Exercise
Repeat exactly, and only, the lines below starting at the line that contains "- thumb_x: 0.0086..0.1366" and ending at the line that contains "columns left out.", inclusive of both.

Information shown
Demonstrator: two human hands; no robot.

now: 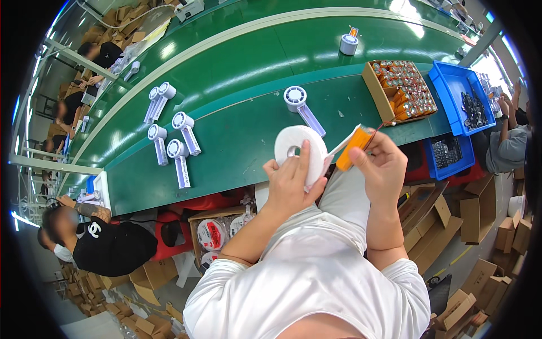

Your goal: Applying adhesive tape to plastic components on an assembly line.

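Note:
A thick roll of white tape (287, 138) stands upright in my left hand (294, 183), whose fingers are wrapped over its face near the centre hole. My right hand (386, 165) pinches an orange cylindrical battery (357, 147) with thin red wires. From the roll, a short white strip (340, 147) stretches across to the battery. Both hands are over my lap, just off the near edge of the green bench. Beyond the roll lies a white-and-purple handheld fan (310, 120), its handle toward me.
Several similar handheld fans (179, 157) lie at left on the green bench (237, 141). At right are a cardboard box (372, 85) of orange batteries and a blue bin (443, 76) of dark parts. Another fan (348, 45) stands farther back. A person (113, 246) sits at left.

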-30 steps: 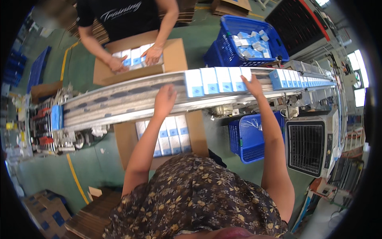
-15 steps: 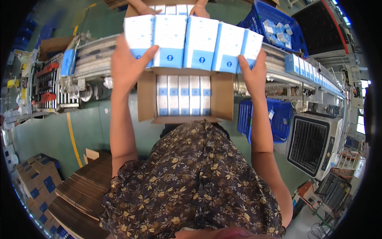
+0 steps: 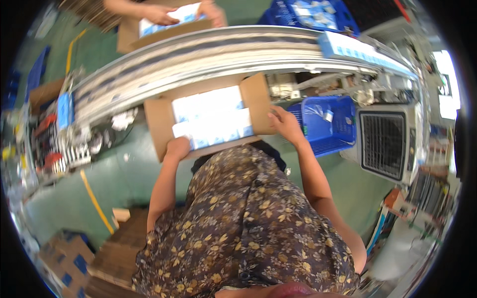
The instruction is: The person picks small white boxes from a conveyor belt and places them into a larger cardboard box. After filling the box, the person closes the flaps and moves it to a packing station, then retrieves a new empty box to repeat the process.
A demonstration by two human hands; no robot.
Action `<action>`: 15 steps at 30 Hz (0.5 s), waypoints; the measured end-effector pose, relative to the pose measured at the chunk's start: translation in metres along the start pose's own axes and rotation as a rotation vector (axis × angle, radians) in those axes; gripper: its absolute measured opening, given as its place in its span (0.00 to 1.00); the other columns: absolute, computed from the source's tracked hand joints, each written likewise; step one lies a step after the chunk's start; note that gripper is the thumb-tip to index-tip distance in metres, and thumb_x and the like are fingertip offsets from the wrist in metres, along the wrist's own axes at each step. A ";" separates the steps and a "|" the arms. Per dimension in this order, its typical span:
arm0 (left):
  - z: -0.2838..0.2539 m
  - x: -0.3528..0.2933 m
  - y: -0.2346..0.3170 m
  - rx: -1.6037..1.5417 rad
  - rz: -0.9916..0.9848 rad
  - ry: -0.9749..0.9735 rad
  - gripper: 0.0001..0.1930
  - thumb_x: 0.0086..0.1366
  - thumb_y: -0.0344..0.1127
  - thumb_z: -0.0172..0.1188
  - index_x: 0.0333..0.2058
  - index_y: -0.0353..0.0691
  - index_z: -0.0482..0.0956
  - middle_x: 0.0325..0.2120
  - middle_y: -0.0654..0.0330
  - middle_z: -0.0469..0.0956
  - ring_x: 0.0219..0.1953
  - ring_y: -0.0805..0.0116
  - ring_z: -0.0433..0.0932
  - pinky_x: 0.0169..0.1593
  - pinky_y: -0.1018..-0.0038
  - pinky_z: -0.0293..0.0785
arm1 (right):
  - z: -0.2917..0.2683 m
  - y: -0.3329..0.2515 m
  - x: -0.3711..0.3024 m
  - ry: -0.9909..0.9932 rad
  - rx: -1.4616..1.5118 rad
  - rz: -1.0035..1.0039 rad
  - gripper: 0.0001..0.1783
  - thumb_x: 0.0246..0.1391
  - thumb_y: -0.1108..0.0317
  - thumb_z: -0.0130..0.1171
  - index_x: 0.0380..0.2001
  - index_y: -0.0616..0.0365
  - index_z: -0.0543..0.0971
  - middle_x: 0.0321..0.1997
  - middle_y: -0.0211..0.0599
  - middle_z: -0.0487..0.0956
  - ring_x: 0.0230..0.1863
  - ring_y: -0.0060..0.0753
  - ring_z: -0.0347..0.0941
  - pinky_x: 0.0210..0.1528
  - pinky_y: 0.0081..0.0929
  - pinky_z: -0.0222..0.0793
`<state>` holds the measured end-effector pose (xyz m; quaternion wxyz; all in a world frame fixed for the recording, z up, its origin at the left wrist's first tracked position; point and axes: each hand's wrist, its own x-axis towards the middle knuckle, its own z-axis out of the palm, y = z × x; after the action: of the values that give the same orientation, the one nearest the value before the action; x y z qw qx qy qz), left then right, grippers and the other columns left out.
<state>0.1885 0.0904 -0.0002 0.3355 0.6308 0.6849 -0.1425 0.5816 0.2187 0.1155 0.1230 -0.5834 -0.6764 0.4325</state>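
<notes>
An open cardboard carton point(image 3: 259, 99) with its flaps spread stands in front of me. Inside, white-and-blue boxes lie in two rows, a far row point(image 3: 206, 105) and a near row point(image 3: 213, 130); glare washes out their faces. My left hand point(image 3: 179, 147) is at the carton's near left corner, against the end of the near row, its fingers mostly hidden. Beside the right flap is my right hand point(image 3: 286, 125), holding nothing, with its fingers loosely bent and apart. Whether its fingertips touch the flap is unclear.
A conveyor point(image 3: 198, 55) runs beyond the carton, with a line of boxes point(image 3: 367, 52) on its right. Across it, a co-worker's hands point(image 3: 163, 15) work over another carton point(image 3: 128, 37). A blue basket point(image 3: 328, 141) and an air cooler point(image 3: 382, 144) stand at right.
The row of boxes held between both my hands has gone down into the carton, and I have let go with my right hand. Both hands are lower; the view has shifted.
</notes>
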 end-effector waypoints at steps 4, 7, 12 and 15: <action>0.000 0.031 -0.015 -0.018 0.214 -0.073 0.18 0.63 0.47 0.56 0.37 0.37 0.82 0.35 0.44 0.83 0.40 0.45 0.81 0.44 0.53 0.76 | -0.046 0.040 0.039 0.168 0.008 -0.018 0.22 0.60 0.58 0.60 0.52 0.60 0.78 0.35 0.45 0.85 0.35 0.40 0.83 0.41 0.32 0.76; -0.043 0.035 0.021 -0.167 0.232 -0.053 0.16 0.64 0.47 0.60 0.37 0.39 0.83 0.34 0.47 0.83 0.39 0.47 0.81 0.44 0.57 0.76 | -0.100 0.102 0.076 0.441 0.057 -0.021 0.19 0.59 0.59 0.61 0.50 0.58 0.80 0.36 0.46 0.85 0.36 0.41 0.83 0.43 0.34 0.76; -0.092 0.050 0.100 -0.346 0.280 0.118 0.14 0.64 0.43 0.62 0.40 0.40 0.80 0.32 0.48 0.82 0.38 0.49 0.81 0.42 0.58 0.76 | -0.226 0.179 0.156 0.898 -0.138 -0.050 0.20 0.55 0.63 0.62 0.49 0.60 0.80 0.42 0.51 0.81 0.43 0.49 0.79 0.49 0.41 0.73; -0.120 0.062 0.154 -0.346 0.349 0.158 0.14 0.65 0.41 0.61 0.44 0.38 0.79 0.33 0.47 0.81 0.38 0.48 0.80 0.42 0.58 0.75 | -0.299 0.201 0.190 1.109 -0.507 -0.047 0.24 0.52 0.62 0.65 0.52 0.57 0.77 0.46 0.51 0.78 0.49 0.57 0.72 0.52 0.49 0.69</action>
<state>0.3045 0.2371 0.0833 0.4034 0.6819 0.6040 0.0866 0.8649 0.5102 0.0825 0.3237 -0.7177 -0.6061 -0.1129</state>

Answer box
  - thumb_x: 0.0086..0.1366
  - thumb_y: -0.0344..0.1127
  - thumb_z: -0.0172..0.1188
  - index_x: 0.0333..0.2058
  - index_y: -0.0353..0.0691
  - index_z: -0.0482..0.0956
  - middle_x: 0.0325..0.2120
  - middle_y: -0.0654..0.0330
  - middle_z: -0.0469..0.0956
  - ring_x: 0.0219..0.1953
  - ring_y: -0.0805..0.0116
  - ring_z: -0.0433..0.0932
  - pinky_x: 0.0169..0.1593
  - pinky_y: -0.1018..-0.0038
  - pinky_z: -0.0293..0.0785
arm1 (right):
  - z: -0.2917..0.2683 m
  - y: -0.3329..0.2515 m
  - x: -0.3711..0.3024 m
  - ry: -0.9909..0.9932 rad
  - rx: -1.4616..1.5118 rad
  - rz: -1.0035..1.0039 rad
  - gripper: 0.0001..0.1783
  - thumb_x: 0.0246..0.1391
  - thumb_y: -0.1108..0.0317
  - thumb_z: -0.0130..0.1171
  - index_x: 0.0380..0.2001
  - index_y: -0.0616..0.0365
  - index_z: -0.0543..0.0971
  - middle_x: 0.0321..0.1997
  - middle_y: -0.0211..0.0599
  - middle_z: -0.0487..0.0956
  - ring_x: 0.0230..0.1863
  - ring_y: -0.0060..0.0753
  - ring_z: -0.0347..0.0941
  - pinky_x: 0.0210..0.1528
  - pinky_y: 0.0081..0.0929
  - pinky_z: -0.0222..0.0793
`<state>` holds the measured end-effector pose (xyz m; quaternion wxyz; all in a world frame fixed for the recording, z up, its origin at the left wrist's first tracked position; point and axes: each hand's wrist, its own x-axis towards the middle knuckle, its own z-axis out of the palm, y = z × x; after the action: of the values that give the same orientation, the one nearest the value before the action; x y z qw qx qy qz), left then right, grippers and the other columns left out.

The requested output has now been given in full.